The cloud is another means for exchanging data outside the control system. “This is largely through the introduction of software agents that use the latest encryption methods to get data outside of the control network to a cloud server,” says Alicia Bowers, senior product marketing manager for automation software at GE Digital. While these applications secure communications with the content servers, hardware fiber isolation solutions keep the data communications pointed outbound.
Back to basics
As helpful as these technologies and practices can be in bolstering cybersecurity, Boo stresses the need for the basics. For him, that means performing tedious and mundane tasks like instituting and enforcing policies and procedures for who is allowed to do what and when. It requires developing an asset inventory so you know what you have and how things are connected. You also need to know what applications are running and disable unused ports. “If you just buy a solution without doing the hard things first, you’re just wasting money,” he says.

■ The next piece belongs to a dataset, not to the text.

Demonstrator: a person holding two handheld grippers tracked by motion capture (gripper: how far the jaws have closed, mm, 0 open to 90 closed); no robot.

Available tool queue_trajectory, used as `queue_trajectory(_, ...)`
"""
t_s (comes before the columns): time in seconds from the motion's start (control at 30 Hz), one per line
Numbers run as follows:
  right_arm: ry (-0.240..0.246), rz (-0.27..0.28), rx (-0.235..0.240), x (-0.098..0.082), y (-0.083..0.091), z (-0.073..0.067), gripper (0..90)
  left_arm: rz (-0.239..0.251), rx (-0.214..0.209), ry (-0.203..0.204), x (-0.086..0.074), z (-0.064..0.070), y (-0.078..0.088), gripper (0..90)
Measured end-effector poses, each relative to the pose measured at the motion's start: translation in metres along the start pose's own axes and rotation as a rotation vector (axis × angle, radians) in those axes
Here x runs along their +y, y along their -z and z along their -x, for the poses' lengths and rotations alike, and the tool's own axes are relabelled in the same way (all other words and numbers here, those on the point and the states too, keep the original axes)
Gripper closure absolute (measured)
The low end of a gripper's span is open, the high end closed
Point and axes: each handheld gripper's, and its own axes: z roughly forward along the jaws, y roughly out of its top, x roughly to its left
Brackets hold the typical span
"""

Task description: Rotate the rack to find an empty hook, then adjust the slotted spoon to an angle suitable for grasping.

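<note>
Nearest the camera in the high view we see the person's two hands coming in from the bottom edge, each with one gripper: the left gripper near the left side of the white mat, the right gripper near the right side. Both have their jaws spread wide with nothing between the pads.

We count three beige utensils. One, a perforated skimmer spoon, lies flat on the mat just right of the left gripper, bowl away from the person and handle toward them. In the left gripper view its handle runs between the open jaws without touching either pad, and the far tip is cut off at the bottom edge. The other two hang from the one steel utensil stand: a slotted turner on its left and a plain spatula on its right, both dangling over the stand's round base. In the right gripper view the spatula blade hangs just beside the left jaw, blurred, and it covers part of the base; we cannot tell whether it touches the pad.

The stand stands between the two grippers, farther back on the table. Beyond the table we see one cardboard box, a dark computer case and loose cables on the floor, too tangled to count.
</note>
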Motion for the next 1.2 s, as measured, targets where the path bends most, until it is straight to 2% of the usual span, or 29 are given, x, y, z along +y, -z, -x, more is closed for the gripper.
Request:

To ensure that they have a solid foundation, more plants are seeking help from automation vendors. For example, the Boliden Group, a Stockholm-based mining and metals company, has taken advantage of a growing number of services introduced by automation vendors for this purpose. Management contracted ABB to perform a non-invasive benchmarking service that the vendor calls a Cyber Security Fingerprint. The goal was to augment the existing security by customizing it for the ABB 800xA control system at one of Boliden’s plants in Sweden.
To implement the service, ABB’s consulting engineers spent a few days on site collecting the necessary information. Not only did they conduct structured interviews with key plant personnel, but they also deployed a high-speed software tool called Security Logger. The software collected system settings and other information from more than 100 points on the plant’s network.
Upon returning to their offices, the engineers took a few more days to analyze the data and compare it to industry best practices and standards, such as ISA/IEC-62443 and those promulgated by the National Institute of Standards and Technology. Using another tool called Security Analyzer, they calculated key performance indicators to quantify the relative strengths and weaknesses of the control system’s cybersecurity. After completing their analysis, the engineers compiled a report suggesting ways to strengthen already sound defenses.